TASK DIRECTIONS
With the pictures set aside, return the lines below exactly, beginning at the first and ending at the line containing "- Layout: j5".

DATA SUPPLIED
===
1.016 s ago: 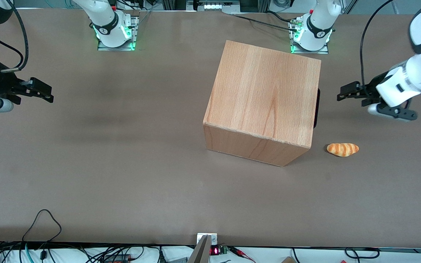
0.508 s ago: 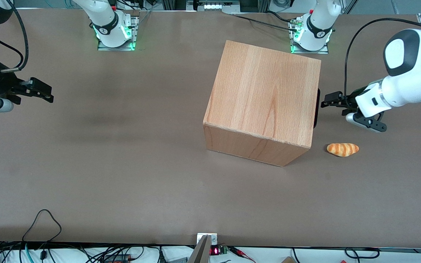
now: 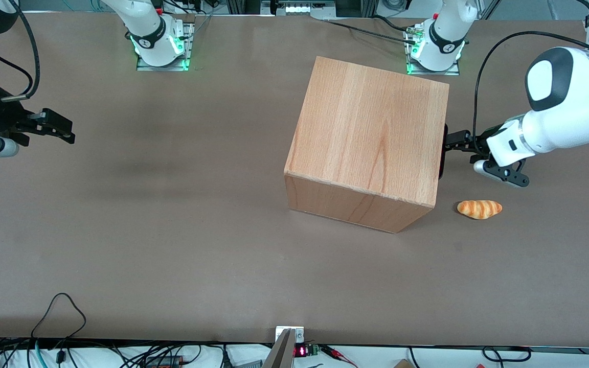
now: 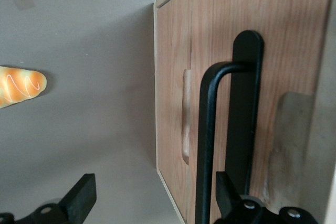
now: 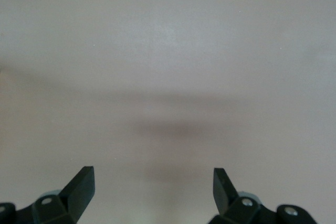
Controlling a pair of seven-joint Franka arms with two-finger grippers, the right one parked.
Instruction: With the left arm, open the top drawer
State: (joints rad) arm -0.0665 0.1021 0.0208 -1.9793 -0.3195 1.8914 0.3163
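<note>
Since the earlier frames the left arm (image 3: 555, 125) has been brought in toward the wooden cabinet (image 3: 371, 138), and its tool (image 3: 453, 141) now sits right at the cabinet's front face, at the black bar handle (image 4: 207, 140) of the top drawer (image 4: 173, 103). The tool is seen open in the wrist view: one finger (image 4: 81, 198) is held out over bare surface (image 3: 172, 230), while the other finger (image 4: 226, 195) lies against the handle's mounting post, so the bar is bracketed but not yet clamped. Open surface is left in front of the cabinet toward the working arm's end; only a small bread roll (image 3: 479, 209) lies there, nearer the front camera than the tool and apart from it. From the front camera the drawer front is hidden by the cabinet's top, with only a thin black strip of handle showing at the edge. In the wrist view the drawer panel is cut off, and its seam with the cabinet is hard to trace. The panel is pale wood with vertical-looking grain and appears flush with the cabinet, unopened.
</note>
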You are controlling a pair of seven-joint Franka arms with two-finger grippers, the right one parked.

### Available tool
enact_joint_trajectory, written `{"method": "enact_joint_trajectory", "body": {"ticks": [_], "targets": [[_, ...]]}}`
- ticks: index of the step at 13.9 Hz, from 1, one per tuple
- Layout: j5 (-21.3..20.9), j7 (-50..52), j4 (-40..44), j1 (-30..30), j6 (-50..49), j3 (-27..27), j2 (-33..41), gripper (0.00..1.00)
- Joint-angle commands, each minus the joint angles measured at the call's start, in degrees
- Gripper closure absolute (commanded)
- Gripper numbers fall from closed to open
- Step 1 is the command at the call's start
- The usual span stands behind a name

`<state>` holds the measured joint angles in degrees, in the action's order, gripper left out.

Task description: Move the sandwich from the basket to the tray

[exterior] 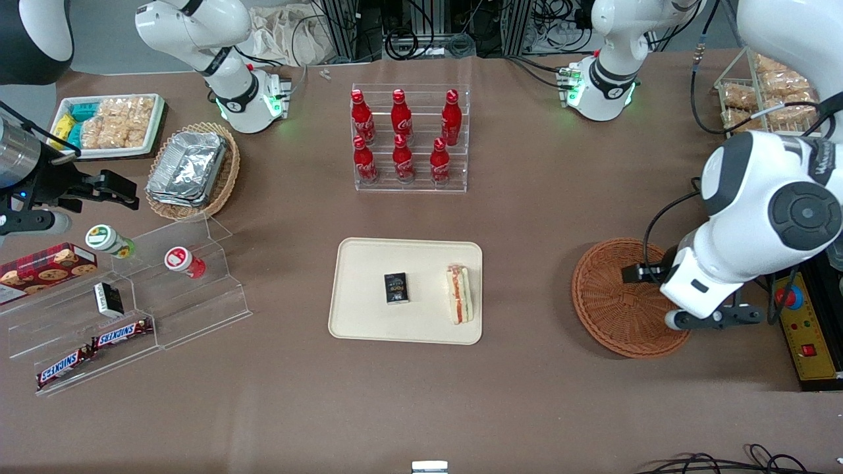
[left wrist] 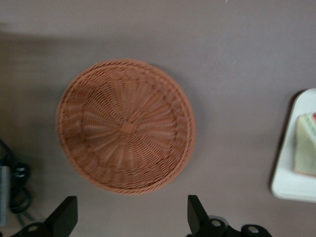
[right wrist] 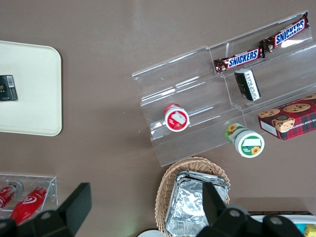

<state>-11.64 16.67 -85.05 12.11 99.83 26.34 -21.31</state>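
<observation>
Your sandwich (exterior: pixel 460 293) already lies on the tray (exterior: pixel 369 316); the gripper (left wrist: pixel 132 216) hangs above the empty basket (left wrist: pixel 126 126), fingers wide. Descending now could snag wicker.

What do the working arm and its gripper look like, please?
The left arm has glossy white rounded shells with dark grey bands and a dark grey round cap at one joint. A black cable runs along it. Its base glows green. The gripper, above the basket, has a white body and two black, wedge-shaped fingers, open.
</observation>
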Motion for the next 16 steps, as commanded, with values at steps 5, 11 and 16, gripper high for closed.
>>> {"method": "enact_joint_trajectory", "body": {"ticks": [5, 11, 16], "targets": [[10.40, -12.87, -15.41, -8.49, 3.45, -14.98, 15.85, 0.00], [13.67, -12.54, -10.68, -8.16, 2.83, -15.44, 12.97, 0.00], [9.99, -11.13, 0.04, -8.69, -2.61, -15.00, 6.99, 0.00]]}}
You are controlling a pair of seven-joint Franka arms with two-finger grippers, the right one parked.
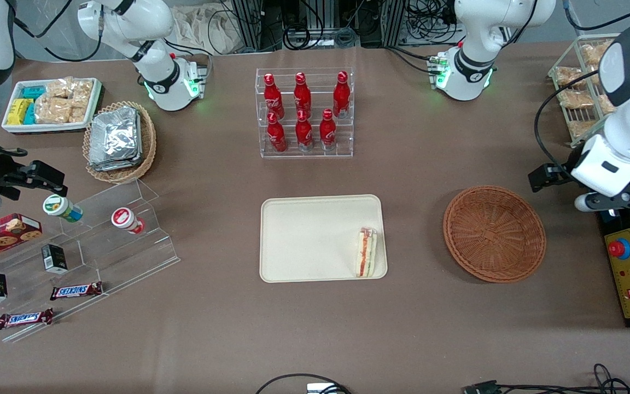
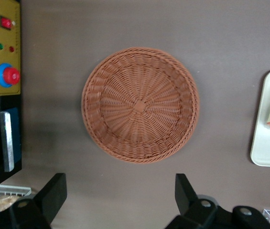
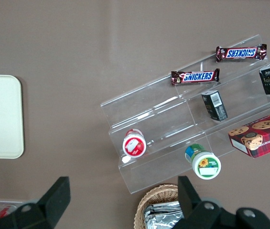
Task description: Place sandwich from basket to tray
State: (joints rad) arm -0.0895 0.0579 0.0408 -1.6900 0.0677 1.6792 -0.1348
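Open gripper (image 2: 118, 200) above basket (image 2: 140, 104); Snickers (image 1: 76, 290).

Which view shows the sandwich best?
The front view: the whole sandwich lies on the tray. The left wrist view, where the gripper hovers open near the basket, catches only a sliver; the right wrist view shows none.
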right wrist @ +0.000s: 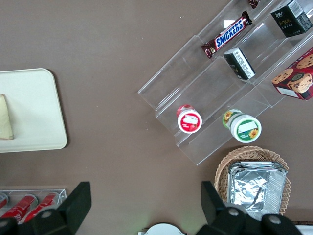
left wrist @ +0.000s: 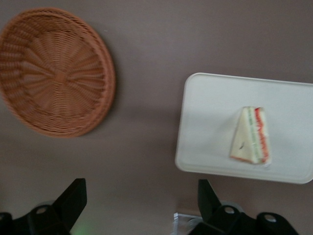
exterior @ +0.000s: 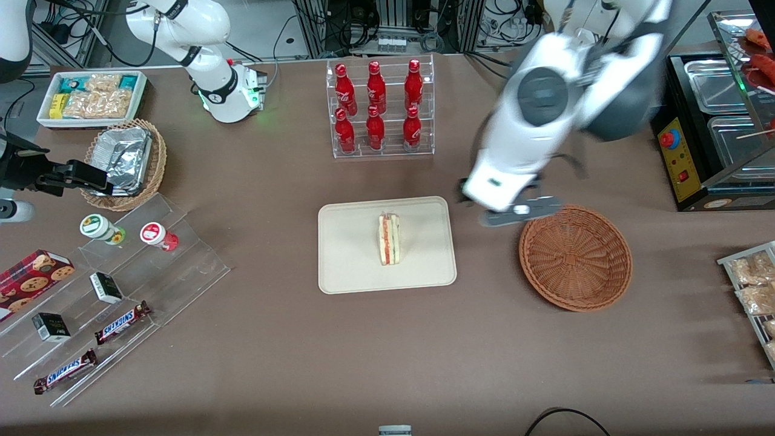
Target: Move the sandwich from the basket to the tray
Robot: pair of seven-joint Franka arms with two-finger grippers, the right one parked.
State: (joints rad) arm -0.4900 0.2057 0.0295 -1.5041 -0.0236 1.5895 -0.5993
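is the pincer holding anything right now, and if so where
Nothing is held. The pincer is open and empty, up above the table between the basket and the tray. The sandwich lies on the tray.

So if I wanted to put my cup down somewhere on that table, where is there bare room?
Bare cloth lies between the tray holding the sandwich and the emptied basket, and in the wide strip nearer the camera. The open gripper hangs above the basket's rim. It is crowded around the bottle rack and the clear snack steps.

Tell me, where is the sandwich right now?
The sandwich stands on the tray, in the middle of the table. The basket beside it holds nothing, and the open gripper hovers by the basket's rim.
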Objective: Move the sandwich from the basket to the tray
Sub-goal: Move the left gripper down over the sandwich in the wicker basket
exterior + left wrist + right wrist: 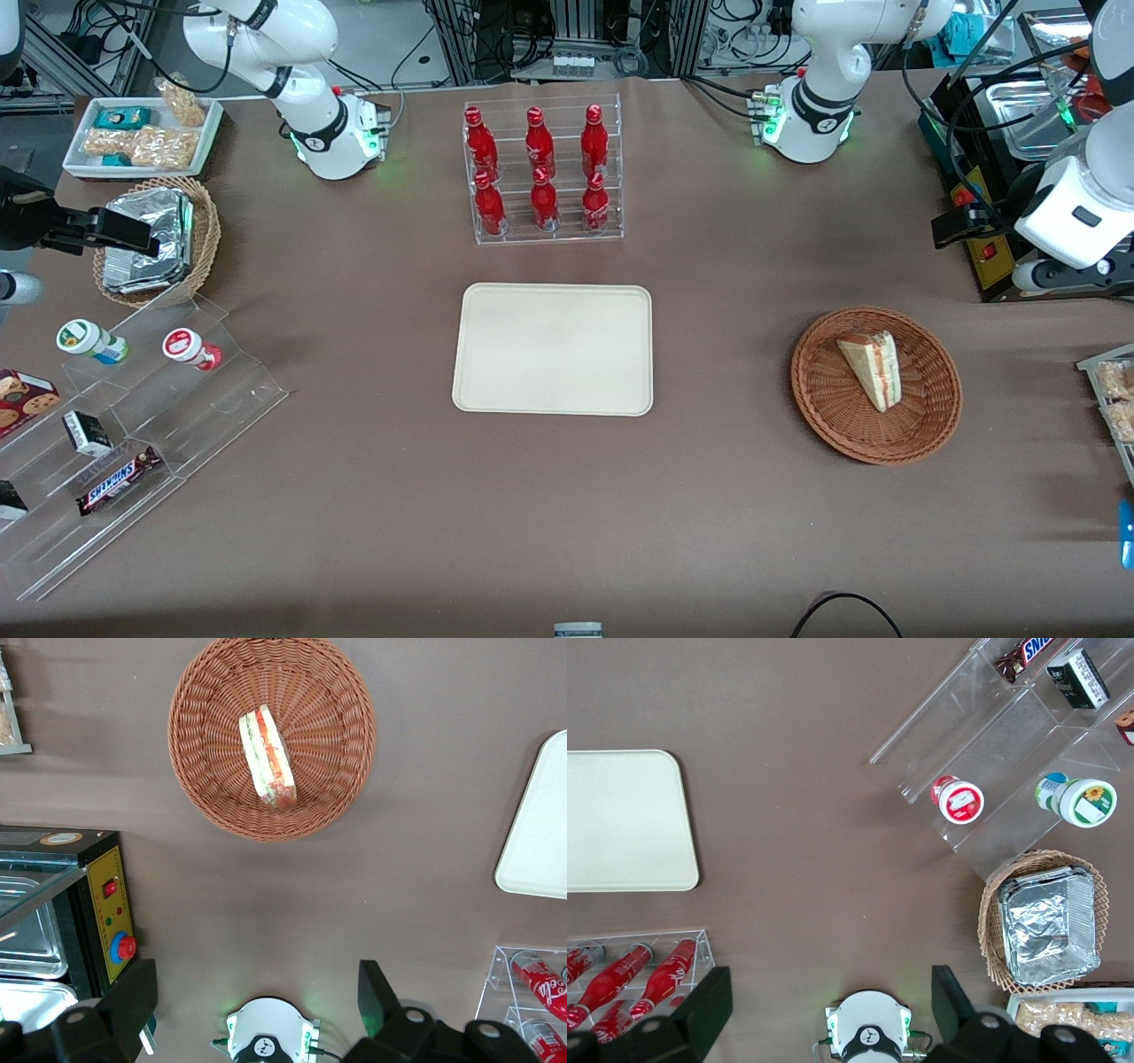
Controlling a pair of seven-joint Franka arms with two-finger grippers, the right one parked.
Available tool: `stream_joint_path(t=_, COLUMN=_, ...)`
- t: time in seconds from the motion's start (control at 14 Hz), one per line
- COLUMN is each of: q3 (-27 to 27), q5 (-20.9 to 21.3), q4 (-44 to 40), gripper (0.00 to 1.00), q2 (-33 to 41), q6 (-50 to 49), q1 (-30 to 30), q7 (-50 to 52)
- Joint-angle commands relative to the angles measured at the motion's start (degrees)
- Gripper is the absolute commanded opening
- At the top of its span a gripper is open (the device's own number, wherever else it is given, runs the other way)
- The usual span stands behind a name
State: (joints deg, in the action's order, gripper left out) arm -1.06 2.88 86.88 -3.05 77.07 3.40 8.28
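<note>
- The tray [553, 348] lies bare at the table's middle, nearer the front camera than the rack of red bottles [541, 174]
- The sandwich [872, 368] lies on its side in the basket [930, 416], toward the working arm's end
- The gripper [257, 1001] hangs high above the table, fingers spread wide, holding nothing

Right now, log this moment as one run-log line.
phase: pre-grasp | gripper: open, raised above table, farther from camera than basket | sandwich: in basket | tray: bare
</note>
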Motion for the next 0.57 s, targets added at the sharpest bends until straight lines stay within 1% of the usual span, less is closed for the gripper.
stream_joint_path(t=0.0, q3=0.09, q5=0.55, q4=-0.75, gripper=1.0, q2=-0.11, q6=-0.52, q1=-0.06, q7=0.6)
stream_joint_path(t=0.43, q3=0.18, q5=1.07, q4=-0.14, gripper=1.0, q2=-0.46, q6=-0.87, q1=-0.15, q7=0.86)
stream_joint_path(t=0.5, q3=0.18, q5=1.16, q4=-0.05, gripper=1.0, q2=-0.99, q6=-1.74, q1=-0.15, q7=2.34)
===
WRITTEN RESPONSE
1.016 s ago: 
0.508 s ago: 
now: 
now: 
now: 
Controlling a pair of seven-joint Franka arms with two-finger grippers, the right one parked.
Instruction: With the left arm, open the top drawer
State: (joints rad) arm -0.0665 0.1021 0.0208 -1.9793 -0.3195 1.8914 0.3163
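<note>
Since the earlier frames the left arm (image 3: 555, 125) has been brought in toward the wooden cabinet (image 3: 371, 138), and its tool (image 3: 453, 141) now sits right at the cabinet's front face, at the black bar handle (image 4: 207, 140) of the top drawer (image 4: 173, 103). The tool is seen open in the wrist view: one finger (image 4: 81, 198) is held out over bare surface (image 3: 172, 230), while the other finger (image 4: 226, 195) lies against the handle's mounting post, so the bar is bracketed but not yet clamped. Open surface is left in front of the cabinet toward the working arm's end; only a small bread roll (image 3: 479, 209) lies there, nearer the front camera than the tool and apart from it. From the front camera the drawer front is hidden by the cabinet's top, with only a thin black strip of handle showing at the edge. In the wrist view the drawer panel is cut off, and its seam with the cabinet is hard to trace. The panel is pale wood with vertical-looking grain and appears flush with the cabinet, unopened.
</note>
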You are controlling a pair of seven-joint Franka arms with two-finger grippers, the right one parked.

### Available tool
enact_joint_trajectory, written `{"method": "enact_joint_trajectory", "body": {"ticks": [_], "targets": [[_, ...]]}}`
- ticks: index of the step at 13.9 Hz, from 1, one per tuple
- Layout: j5 (-21.3..20.9), j7 (-50..52), j4 (-40..44), j1 (-30..30), j6 (-50..49), j3 (-27..27), j2 (-33..41), gripper (0.00..1.00)

No more work is required for the exercise.